A recently upgraded football ground in Mosta, which has long been the object of residents’ ire, was slapped with an enforcement notice for work done without a permit.
It seems residents preferred to leave the pitch as it was before, with dust flying at every gust of wind
The notice was issued after residents complained about work not having been done in line with the permit issued by the Malta Environment and Planning Authority in 2009.
The irregular work included the “illegal change of use of approved space turning the area that should have served as the foundations for the spectator stands into changing rooms, showers, toilets, a bar and meeting rooms, the planning authority said.

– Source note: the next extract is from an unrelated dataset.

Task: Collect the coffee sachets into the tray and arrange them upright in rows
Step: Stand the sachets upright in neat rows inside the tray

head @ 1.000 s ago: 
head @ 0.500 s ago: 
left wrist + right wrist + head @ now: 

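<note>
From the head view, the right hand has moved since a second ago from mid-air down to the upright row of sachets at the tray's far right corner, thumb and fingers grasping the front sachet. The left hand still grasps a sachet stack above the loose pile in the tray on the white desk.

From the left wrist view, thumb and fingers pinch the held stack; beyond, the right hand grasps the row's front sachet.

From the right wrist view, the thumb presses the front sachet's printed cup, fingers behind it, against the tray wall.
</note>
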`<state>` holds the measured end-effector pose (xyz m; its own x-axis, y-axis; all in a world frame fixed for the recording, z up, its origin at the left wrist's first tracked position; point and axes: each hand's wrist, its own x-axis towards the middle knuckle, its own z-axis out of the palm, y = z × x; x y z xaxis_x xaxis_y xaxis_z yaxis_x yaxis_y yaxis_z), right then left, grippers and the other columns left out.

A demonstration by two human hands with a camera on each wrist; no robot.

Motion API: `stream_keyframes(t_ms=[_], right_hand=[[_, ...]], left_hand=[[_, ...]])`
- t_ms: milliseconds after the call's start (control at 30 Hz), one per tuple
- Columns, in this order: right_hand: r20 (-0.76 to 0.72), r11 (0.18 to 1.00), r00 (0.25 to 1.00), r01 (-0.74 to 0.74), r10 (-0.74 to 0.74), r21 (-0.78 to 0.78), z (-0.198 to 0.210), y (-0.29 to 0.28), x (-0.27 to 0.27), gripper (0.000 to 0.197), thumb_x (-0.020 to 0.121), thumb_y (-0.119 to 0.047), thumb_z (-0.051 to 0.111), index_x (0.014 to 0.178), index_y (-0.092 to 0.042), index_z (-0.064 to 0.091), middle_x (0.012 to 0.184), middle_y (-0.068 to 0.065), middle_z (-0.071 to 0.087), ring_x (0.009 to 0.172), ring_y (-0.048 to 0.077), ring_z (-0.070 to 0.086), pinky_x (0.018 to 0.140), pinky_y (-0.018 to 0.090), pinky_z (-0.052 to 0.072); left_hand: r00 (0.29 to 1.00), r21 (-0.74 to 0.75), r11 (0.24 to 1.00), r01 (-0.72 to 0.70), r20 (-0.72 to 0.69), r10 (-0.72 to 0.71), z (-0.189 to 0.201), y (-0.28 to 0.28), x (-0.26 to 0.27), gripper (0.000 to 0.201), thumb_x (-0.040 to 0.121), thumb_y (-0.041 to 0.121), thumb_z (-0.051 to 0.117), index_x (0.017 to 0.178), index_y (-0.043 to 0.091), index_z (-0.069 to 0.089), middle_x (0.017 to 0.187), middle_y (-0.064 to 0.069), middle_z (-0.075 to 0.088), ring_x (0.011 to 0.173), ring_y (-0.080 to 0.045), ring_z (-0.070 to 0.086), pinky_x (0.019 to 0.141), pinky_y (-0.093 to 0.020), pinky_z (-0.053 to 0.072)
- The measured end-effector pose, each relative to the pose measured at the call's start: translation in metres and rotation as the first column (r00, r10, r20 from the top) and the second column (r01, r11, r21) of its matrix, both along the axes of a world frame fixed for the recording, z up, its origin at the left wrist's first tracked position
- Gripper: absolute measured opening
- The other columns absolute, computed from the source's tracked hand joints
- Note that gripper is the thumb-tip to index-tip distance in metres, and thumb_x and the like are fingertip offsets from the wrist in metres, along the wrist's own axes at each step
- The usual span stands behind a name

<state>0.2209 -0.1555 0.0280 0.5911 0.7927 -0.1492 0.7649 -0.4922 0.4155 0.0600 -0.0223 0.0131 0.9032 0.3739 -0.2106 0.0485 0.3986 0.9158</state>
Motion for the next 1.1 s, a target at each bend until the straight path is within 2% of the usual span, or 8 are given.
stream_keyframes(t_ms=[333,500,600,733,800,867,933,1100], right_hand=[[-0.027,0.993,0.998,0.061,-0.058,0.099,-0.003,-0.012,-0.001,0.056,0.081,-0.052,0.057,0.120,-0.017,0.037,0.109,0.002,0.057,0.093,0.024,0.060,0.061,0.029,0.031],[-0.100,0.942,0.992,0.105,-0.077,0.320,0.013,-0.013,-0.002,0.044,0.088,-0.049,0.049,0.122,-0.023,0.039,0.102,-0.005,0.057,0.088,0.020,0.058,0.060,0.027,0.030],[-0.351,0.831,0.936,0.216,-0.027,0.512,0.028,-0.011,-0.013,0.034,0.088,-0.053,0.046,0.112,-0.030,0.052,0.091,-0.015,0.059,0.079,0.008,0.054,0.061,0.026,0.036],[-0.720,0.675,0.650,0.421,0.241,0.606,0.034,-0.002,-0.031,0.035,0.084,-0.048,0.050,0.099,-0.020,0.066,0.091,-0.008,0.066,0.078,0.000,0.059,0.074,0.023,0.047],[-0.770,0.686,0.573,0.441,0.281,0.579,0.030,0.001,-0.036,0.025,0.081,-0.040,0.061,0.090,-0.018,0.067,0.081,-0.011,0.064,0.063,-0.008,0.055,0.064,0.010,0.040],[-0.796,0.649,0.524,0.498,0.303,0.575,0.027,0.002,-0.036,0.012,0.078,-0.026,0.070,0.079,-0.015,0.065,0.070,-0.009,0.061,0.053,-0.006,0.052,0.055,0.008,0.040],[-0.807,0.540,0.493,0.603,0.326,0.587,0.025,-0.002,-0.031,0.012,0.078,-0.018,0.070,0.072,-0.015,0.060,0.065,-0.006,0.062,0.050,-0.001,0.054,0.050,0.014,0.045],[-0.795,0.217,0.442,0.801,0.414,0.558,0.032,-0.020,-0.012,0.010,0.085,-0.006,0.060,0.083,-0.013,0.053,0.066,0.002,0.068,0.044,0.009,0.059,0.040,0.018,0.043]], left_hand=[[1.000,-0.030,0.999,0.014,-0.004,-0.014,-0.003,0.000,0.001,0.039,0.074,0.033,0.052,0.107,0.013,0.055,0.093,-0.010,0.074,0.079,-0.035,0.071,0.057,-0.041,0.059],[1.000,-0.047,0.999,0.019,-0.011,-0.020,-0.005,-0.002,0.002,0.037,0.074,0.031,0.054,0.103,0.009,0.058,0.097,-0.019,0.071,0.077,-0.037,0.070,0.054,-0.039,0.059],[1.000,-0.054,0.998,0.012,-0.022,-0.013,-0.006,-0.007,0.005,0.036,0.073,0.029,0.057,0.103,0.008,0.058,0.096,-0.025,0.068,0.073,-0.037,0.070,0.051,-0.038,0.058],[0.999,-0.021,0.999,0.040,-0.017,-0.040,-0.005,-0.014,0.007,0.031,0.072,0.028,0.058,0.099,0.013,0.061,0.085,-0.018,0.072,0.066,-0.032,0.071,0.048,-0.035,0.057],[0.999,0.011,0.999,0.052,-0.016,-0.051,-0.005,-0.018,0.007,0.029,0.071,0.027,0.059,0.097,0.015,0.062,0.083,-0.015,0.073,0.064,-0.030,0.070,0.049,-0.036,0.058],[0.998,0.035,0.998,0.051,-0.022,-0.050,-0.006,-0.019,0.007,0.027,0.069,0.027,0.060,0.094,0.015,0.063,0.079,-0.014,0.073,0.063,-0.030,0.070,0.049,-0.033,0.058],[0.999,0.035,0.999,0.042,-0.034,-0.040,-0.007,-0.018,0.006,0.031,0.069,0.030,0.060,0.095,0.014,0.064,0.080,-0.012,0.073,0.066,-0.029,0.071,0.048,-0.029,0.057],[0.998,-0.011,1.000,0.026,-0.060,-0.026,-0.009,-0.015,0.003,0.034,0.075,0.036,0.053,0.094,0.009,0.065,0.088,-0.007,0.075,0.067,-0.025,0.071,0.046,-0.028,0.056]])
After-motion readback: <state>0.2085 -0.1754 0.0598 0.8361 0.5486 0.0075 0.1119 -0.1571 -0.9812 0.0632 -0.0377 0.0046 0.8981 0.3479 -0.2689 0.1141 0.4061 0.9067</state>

Also, a fence separating spectators from the players was replaced with glass panes, metal poles were used instead of railings, green netting was placed along the perimeter fence and plastic seats were installed where a concrete seating area should have been constructed.
The ground in Valletta Road, corner with Manwella Street, owned by Mosta Football Club, was previously a gravel pitch but synthetic turf was installed at a cost of more than €465,000. It was inaugurated by Prime Minister Lawrence Gonzi in November 2010.
Residents who spoke to The Times complained about “shabby-looking” green fencing attached to the perimeter fence and about containers which were being used as mobile offices and a ticket booth. When The Times went on site, two of the containers were on the pavement while one was occupying three parking spaces in the parking area adjacent to the football pitch.
The pitch is now being used on the weekends for competitive matches and the residents said the containers made parking close to impossible during these games.
Mosta FC president George Galea said the club had submitted an application to sanction the changes.
He said the green netting had been installed for “privacy” – to prevent people from watching competitive matches free of charge.
Mr Galea hit out at the residents who “complained about every single thing” since the club decided to upgrade it and install synthetic turf.
“It seems residents preferred to leave the pitch as it was before, with dust flying at every gust of wind. They are even complaining that we placed plastic seating on the spectator stand. Can you believe it? I think they will still complain if we propose covering the pitch in gold. Come here on Saturdays and see 400 to 500 kids training. This is why we upgraded it.”
With regard to the containers, Mr Galea said these were temporary and were replacing office space which was still being built. He said these were covered by a police permit until the end of the year.